# TASK TO CARRY OUT
Return verbatim every line from the first line of the data below to the line that contains "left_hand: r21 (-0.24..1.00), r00", inclusive, and no further.

EXTRACTED MATERIAL Block Start

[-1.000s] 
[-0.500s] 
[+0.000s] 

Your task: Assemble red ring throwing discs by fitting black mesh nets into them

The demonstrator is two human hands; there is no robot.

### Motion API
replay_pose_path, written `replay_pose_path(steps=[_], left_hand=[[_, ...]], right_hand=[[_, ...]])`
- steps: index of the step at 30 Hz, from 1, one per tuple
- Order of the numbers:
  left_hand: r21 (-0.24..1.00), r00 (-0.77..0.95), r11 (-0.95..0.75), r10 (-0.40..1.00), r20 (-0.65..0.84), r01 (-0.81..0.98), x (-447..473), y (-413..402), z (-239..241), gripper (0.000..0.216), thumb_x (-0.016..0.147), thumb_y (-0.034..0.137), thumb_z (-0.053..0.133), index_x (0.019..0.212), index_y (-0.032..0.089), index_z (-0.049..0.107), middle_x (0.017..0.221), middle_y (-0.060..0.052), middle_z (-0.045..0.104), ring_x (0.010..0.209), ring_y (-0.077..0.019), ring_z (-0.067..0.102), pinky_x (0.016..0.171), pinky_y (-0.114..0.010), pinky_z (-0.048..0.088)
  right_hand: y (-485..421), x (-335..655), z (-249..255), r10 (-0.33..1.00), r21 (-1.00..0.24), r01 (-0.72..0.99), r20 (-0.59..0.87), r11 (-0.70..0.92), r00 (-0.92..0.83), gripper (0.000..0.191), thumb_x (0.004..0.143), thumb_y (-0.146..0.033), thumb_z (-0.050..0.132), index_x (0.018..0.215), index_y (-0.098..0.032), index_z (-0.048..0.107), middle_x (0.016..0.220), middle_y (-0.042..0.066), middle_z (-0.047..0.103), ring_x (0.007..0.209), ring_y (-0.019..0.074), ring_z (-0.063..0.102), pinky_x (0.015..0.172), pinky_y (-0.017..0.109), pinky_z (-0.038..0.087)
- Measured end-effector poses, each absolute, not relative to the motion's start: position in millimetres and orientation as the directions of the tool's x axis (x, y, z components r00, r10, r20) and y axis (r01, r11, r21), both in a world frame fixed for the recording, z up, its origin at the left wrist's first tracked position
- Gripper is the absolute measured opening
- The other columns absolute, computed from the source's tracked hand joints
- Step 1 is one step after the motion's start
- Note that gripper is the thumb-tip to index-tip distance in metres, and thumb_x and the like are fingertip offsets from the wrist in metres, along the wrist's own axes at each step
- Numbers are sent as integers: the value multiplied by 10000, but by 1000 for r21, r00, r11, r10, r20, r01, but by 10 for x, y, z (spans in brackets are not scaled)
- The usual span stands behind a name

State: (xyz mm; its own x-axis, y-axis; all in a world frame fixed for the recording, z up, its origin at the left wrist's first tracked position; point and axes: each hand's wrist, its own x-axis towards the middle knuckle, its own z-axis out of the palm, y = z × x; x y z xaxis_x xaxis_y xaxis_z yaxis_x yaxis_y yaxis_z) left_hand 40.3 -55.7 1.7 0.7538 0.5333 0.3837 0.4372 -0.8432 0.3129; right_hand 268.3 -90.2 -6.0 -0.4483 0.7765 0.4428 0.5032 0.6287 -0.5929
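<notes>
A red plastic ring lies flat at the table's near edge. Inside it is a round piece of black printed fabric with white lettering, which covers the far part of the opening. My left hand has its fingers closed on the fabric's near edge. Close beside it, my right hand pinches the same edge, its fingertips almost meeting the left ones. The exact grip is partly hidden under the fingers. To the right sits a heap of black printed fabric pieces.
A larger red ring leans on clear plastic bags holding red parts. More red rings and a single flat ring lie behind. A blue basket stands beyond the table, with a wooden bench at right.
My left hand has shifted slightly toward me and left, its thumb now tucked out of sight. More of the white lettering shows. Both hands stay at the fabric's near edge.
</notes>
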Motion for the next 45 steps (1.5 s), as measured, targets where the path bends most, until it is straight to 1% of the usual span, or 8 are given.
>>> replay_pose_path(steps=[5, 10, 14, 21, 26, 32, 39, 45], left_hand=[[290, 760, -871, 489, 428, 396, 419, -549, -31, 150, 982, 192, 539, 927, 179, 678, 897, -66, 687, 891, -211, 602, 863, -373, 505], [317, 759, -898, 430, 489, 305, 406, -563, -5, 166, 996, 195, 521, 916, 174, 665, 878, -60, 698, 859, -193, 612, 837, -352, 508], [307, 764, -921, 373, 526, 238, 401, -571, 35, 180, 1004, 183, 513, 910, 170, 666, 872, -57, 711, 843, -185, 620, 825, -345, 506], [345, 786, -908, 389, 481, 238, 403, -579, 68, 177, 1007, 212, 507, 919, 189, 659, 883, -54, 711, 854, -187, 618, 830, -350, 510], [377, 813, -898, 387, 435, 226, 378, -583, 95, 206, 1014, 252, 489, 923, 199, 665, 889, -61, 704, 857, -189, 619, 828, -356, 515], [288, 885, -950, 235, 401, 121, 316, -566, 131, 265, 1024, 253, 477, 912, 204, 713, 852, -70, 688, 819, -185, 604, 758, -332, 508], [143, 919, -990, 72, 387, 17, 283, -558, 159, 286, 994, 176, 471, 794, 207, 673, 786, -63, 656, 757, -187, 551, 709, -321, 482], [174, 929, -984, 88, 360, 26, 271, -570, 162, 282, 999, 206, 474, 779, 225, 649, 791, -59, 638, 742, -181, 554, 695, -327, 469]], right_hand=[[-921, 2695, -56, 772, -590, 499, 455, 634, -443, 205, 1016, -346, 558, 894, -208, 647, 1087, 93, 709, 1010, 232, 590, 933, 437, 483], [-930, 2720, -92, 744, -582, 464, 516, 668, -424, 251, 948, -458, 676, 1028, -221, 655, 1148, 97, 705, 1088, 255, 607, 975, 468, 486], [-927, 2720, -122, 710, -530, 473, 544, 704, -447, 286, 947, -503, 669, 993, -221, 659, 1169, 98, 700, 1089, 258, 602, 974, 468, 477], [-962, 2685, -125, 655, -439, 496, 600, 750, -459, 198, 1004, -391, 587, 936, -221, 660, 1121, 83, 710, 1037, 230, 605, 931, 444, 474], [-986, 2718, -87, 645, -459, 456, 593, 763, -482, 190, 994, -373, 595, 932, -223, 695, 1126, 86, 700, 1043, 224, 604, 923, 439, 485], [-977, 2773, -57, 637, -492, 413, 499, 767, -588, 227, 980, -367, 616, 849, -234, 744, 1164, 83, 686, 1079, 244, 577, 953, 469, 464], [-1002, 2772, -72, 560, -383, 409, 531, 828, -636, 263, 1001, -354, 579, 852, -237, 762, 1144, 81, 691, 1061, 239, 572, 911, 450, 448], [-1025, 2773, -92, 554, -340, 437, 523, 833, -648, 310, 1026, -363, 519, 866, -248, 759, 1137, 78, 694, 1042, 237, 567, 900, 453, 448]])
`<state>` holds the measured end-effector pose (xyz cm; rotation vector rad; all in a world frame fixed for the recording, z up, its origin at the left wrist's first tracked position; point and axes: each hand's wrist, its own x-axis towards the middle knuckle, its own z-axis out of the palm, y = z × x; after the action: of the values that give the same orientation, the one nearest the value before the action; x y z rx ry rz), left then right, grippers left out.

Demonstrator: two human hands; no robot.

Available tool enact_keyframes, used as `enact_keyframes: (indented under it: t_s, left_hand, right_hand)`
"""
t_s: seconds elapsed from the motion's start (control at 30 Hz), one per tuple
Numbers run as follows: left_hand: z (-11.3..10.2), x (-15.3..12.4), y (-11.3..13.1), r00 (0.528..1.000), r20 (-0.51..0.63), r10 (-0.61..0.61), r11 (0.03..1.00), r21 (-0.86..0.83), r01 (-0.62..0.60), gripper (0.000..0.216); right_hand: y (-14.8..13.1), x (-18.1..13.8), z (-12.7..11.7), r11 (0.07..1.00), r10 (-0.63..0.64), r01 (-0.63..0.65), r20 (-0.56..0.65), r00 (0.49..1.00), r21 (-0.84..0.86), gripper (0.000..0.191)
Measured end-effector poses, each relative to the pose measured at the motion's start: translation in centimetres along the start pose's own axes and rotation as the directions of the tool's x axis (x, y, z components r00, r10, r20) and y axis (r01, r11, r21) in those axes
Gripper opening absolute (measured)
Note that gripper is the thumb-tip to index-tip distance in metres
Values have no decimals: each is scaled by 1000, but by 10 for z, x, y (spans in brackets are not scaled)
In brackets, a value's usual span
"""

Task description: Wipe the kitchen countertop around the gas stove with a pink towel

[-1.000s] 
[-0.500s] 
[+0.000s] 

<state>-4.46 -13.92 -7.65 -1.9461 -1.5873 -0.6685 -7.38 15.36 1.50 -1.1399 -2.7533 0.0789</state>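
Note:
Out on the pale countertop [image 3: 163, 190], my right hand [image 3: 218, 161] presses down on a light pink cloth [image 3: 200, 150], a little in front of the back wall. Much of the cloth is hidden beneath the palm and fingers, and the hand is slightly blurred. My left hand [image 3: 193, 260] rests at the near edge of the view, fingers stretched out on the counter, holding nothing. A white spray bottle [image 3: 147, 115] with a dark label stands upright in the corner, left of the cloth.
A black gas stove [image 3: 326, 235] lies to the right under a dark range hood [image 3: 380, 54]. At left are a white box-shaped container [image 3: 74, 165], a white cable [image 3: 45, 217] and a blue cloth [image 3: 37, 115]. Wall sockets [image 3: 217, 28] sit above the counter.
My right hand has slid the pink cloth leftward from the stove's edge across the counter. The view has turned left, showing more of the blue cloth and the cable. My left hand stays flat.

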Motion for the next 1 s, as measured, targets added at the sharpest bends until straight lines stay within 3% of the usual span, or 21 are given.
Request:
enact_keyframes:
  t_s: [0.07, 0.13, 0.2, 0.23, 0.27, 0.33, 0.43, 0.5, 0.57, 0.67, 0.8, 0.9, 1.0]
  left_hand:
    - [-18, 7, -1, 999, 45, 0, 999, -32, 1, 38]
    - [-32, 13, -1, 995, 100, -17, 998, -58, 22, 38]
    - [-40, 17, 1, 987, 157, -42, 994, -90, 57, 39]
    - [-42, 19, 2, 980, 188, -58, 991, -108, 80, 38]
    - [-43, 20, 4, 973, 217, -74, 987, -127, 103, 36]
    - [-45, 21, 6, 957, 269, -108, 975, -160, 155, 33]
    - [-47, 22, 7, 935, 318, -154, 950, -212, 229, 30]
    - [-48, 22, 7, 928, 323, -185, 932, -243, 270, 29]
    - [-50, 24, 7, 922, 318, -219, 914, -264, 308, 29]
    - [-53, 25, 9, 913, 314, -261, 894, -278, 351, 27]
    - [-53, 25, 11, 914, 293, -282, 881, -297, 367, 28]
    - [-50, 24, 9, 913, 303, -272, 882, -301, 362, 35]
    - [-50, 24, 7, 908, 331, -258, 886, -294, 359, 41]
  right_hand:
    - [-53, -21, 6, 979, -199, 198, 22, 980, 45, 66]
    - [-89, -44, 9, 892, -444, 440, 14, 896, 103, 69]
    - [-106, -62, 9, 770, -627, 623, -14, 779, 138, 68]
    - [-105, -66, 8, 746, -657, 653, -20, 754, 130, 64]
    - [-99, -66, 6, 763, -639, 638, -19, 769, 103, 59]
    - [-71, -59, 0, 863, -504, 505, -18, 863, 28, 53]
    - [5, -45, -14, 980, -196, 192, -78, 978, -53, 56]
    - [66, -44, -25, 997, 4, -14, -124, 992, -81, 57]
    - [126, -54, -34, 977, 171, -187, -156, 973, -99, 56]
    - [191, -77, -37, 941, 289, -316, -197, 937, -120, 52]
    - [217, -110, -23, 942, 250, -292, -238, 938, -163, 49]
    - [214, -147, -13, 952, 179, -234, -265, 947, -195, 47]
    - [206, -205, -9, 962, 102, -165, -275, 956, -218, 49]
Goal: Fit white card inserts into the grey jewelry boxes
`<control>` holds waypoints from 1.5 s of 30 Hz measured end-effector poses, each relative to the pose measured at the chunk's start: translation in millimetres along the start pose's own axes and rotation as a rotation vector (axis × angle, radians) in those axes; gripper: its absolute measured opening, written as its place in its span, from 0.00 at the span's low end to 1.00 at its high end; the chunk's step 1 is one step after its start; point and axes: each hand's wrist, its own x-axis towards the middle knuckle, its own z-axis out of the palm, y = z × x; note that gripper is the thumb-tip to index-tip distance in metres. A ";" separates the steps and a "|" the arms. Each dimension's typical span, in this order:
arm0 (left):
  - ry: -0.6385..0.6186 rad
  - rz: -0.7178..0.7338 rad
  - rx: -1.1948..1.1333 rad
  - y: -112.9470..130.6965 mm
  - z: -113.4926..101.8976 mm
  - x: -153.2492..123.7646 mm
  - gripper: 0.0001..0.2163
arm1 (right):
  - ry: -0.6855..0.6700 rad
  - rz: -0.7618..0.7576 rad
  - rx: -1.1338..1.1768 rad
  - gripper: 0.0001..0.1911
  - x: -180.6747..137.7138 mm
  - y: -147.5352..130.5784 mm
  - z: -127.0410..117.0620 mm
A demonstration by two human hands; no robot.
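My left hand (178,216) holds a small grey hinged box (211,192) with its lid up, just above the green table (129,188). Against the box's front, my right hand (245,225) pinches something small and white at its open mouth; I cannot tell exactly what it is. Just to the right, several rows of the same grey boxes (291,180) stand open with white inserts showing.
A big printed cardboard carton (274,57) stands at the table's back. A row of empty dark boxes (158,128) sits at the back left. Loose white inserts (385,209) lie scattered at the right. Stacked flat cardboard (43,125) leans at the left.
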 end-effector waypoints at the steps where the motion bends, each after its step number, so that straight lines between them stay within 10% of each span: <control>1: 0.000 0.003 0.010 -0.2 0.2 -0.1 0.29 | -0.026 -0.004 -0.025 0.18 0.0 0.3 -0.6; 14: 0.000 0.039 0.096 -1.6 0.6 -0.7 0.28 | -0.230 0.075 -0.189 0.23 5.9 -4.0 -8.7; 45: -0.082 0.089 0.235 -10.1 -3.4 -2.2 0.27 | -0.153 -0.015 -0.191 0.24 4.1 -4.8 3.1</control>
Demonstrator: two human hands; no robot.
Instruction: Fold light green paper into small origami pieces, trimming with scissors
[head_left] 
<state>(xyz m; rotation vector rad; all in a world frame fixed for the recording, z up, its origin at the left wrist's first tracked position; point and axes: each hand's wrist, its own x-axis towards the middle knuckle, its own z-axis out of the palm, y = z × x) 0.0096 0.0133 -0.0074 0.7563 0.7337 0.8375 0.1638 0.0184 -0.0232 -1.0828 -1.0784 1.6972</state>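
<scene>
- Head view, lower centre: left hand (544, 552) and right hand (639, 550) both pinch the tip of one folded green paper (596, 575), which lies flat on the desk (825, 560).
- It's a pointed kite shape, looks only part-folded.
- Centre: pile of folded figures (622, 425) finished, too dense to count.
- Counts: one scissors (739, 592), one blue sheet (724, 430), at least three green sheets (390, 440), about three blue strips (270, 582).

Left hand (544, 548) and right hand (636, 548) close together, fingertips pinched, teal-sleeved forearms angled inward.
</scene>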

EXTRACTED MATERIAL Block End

# OUTPUT OF THE EXERCISE
[-1.000s] 
[-0.500s] 
[+0.000s] 

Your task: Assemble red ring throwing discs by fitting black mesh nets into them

The demonstrator is two human hands; there is no robot.

### Motion API
replay_pose_path, written `replay_pose_path(steps=[_], left_hand=[[_, ...]], right_hand=[[_, ...]])`
- steps: index of the step at 30 Hz, from 1, one per tuple
- Order of the numbers:
  left_hand: r21 (-0.24..1.00), r00 (-0.77..0.95), r11 (-0.95..0.75), r10 (-0.40..1.00), r20 (-0.65..0.84), r01 (-0.81..0.98), x (-447..473), y (-413..402), z (-239..241), gripper (0.000..0.216), thumb_x (-0.016..0.147), thumb_y (-0.034..0.137), thumb_z (-0.053..0.133), index_x (0.019..0.212), index_y (-0.032..0.089), index_z (-0.049..0.107), middle_x (0.017..0.221), middle_y (-0.060..0.052), middle_z (-0.045..0.104), ring_x (0.010..0.209), ring_y (-0.077..0.019), ring_z (-0.067..0.102), pinky_x (0.016..0.171), pinky_y (-0.114..0.010), pinky_z (-0.048..0.088)

There's nothing left to add to the output.